**Try it:** Which lines below contain "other"? Pull them out.

**Supplied material:**
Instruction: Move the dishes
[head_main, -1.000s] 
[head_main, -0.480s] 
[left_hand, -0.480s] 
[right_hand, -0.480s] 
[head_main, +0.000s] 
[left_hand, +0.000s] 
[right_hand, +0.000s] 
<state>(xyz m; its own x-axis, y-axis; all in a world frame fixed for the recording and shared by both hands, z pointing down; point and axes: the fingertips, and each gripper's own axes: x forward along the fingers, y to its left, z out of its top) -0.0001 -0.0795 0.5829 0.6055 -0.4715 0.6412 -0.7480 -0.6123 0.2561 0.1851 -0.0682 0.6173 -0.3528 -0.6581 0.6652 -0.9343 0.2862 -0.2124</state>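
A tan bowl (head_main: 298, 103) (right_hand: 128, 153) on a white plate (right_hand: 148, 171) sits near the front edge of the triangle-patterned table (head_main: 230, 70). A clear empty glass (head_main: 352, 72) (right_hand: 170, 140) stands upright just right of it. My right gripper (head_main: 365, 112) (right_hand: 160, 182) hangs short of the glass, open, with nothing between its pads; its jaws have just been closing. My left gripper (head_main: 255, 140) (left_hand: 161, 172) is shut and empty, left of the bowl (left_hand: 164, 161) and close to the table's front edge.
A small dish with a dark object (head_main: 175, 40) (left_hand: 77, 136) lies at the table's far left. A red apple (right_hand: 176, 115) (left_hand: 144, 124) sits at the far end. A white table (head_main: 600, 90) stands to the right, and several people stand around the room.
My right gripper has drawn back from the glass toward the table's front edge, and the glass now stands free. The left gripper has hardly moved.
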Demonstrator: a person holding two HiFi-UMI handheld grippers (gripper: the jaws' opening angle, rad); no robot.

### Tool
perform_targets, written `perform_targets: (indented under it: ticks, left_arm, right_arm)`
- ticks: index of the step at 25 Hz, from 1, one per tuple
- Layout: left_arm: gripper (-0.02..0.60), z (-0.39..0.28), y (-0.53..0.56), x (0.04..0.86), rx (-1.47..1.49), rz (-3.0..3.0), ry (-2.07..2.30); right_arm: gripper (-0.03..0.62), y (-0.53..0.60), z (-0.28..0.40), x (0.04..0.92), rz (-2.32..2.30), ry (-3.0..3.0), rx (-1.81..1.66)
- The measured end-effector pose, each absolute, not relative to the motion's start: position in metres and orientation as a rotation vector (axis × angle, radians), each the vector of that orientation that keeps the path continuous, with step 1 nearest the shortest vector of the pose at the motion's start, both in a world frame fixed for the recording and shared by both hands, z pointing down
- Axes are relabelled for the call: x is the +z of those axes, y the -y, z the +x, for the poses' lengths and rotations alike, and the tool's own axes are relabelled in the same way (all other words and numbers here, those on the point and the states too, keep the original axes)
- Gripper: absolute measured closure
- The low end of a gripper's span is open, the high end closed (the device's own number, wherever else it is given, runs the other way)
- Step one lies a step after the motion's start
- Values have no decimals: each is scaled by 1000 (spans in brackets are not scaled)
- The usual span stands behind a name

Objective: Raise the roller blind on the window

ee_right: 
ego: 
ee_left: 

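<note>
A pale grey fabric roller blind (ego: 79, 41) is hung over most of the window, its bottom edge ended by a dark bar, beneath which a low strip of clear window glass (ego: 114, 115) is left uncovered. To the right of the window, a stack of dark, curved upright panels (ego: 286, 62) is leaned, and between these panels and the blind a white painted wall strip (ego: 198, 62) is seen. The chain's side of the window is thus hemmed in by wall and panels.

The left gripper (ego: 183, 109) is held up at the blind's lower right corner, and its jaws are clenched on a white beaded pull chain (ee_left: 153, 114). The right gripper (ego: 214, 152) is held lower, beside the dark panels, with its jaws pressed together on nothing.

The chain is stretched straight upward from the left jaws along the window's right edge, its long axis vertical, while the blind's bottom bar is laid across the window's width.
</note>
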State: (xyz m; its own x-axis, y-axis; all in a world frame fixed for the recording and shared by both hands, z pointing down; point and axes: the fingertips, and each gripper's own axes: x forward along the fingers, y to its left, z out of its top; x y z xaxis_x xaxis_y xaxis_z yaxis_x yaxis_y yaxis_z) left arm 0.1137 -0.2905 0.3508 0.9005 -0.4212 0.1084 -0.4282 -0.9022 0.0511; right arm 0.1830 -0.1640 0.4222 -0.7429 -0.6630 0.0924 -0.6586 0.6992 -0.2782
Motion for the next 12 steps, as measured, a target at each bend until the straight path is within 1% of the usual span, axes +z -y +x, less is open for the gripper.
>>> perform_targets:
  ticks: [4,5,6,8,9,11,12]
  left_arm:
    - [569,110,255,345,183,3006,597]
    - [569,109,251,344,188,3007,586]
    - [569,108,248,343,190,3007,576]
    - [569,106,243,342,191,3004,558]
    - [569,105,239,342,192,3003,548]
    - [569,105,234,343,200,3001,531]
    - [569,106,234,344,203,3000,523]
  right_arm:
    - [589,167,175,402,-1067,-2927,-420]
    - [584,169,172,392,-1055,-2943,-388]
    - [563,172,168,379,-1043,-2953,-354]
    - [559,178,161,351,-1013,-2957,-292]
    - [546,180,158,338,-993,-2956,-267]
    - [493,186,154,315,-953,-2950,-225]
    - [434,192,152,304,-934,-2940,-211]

**Answer below:**
- Axes are relabelled for the call: x is the +z of those axes, y the -y, z the +x, for the poses' lengths and rotations alike, and the tool's own axes are relabelled in the same way (all other words and numbers here, those on the point and the states too, keep the original axes)
- The low end of a gripper's span is open, the high end closed (the device's own number, wherever else it is given, runs the other way)

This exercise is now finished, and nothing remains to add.